The functions of the gettext
family described so far (and all the
catgets
functions as well) have one problem in the real world
which has been neglected completely in all existing approaches. What
is meant here is the handling of plural forms.
Looking through Unix source code before the time anybody thought about internationalization (and, sadly, even afterwards) one can often find code similar to the following:
printf ("%d file%s deleted", n, n == 1 ? "" : "s");
After the first complaints from people internationalizing the code people
either completely avoided formulations like this or used strings like
"file(s)"
. Both look unnatural and should be avoided. First
tries to solve the problem correctly looked like this:
if (n == 1) printf ("%d file deleted", n); else printf ("%d files deleted", n);
But this does not solve the problem. It helps languages where the plural form of a noun is not simply constructed by adding an ‘s’ but that is all. Once again people fell into the trap of believing the rules their language uses are universal. But the handling of plural forms differs widely between the language families. There are two things we can differ between (and even inside language families);
But other language families have only one form or many forms. More information on this in an extra section.

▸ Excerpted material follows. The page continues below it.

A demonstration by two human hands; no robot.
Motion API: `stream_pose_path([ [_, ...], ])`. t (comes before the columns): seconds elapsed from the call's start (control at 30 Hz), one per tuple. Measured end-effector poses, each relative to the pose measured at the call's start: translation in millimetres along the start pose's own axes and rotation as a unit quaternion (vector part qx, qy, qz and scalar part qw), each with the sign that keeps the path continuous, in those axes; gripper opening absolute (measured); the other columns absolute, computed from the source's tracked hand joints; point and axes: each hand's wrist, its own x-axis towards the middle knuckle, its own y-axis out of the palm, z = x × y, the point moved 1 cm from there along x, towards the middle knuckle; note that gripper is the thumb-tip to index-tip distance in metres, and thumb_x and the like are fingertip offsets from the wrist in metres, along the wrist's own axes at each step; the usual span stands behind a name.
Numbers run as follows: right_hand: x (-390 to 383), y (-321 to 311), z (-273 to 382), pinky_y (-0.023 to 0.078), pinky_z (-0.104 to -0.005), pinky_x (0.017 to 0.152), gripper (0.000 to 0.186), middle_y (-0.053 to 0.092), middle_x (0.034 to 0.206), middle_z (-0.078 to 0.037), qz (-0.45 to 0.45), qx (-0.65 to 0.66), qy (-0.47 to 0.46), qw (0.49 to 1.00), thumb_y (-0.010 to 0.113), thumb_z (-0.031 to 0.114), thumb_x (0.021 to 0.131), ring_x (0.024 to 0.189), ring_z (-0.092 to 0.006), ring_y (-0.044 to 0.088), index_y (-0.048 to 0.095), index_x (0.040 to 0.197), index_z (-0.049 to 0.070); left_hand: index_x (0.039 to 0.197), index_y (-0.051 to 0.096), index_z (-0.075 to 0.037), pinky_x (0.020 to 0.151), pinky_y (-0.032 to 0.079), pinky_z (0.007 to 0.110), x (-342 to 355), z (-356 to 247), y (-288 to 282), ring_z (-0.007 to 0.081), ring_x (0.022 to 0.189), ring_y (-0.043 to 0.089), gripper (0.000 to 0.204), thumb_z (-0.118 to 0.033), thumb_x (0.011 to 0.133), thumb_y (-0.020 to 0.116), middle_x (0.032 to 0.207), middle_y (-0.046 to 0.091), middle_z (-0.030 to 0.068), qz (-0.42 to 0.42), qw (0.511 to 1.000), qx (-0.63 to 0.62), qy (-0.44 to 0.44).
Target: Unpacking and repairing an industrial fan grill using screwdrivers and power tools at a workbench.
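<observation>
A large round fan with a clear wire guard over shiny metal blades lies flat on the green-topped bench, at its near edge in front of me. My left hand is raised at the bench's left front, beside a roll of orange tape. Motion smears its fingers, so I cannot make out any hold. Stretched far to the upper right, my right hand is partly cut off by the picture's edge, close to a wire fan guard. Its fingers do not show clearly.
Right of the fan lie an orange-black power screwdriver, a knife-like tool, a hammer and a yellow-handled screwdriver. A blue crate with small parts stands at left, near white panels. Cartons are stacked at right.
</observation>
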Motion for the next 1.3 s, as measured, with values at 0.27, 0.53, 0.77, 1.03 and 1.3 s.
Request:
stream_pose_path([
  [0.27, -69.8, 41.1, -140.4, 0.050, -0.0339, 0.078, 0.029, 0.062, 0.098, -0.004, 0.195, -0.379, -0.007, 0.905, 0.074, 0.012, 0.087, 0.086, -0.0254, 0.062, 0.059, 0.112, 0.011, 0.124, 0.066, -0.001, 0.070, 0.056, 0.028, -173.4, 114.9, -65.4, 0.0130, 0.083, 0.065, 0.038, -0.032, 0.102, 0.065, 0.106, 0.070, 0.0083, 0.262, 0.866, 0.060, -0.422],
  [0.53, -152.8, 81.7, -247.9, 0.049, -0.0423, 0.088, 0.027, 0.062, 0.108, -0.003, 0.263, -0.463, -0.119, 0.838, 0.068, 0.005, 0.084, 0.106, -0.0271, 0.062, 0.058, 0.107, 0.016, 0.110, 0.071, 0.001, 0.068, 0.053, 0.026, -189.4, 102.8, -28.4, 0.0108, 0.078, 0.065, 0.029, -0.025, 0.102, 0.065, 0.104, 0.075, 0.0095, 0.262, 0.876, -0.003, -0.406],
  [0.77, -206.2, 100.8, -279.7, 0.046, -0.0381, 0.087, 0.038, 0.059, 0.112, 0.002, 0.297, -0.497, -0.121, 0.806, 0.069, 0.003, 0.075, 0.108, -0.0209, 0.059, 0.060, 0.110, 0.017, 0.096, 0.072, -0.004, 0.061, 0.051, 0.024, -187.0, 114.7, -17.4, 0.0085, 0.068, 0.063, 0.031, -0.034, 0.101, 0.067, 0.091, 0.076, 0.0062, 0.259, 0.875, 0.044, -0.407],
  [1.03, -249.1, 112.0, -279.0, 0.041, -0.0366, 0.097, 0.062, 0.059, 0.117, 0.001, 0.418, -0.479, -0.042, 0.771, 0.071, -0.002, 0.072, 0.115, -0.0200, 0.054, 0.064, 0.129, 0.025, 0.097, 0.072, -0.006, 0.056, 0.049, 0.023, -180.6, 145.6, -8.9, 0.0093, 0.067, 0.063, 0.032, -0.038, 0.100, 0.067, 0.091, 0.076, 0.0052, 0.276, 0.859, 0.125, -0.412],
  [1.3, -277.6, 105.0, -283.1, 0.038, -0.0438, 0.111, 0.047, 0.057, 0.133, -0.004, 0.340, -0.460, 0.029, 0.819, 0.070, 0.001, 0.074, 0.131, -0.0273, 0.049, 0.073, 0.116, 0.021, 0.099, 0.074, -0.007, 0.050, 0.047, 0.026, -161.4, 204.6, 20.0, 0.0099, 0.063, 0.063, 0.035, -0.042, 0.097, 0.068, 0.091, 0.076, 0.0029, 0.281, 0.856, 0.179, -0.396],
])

The consequence of this is that application writers should not try to
solve the problem in their code. This would be localization since it is
only usable for certain, hardcoded language environments. Instead the
extended gettext
interface should be used.
These extra functions are taking instead of the one key string two
strings and a numerical argument. The idea behind this is that using
the numerical argument and the first string as a key, the implementation
can select using rules specified by the translator the right plural
form. The two string arguments then will be used to provide a return
value in case no message catalog is found (similar to the normal
gettext
behavior). In this case the rules for Germanic language
are used and it is assumed that the first string argument is the singular
form, the second the plural form.
This has the consequence that programs without language catalogs can
display the correct strings only if the program itself is written using
a Germanic language. This is a limitation but since the GNU C Library
(as well as the GNU gettext
package) is written as part of the
GNU package and the coding standards for the GNU project require programs
to be written in English, this solution nevertheless fulfills its
purpose.
char *
ngettext (const char *msgid1, const char *msgid2, unsigned long int n)
¶Preliminary: | MT-Safe env | AS-Unsafe corrupt heap lock dlopen | AC-Unsafe corrupt lock fd mem | See POSIX Safety Concepts.
The ngettext
function is similar to the gettext
function
as it finds the message catalogs in the same way. But it takes two
extra arguments. The msgid1 parameter must contain the singular
form of the string to be converted. It is also used as the key for the
search in the catalog. The msgid2 parameter is the plural form.
The parameter n is used to determine the plural form. If no
message catalog is found msgid1 is returned if n == 1
,
otherwise msgid2
.
An example for the use of this function is:
printf (ngettext ("%d file removed", "%d files removed", n), n);
Please note that the numeric value n has to be passed to the
printf
function as well. It is not sufficient to pass it only to
ngettext
.
char *
dngettext (const char *domain, const char *msgid1, const char *msgid2, unsigned long int n)
¶Preliminary: | MT-Safe env | AS-Unsafe corrupt heap lock dlopen | AC-Unsafe corrupt lock fd mem | See POSIX Safety Concepts.
The dngettext
is similar to the dgettext
function in the
way the message catalog is selected. The difference is that it takes
two extra parameters to provide the correct plural form. These two
parameters are handled in the same way ngettext
handles them.
char *
dcngettext (const char *domain, const char *msgid1, const char *msgid2, unsigned long int n, int category)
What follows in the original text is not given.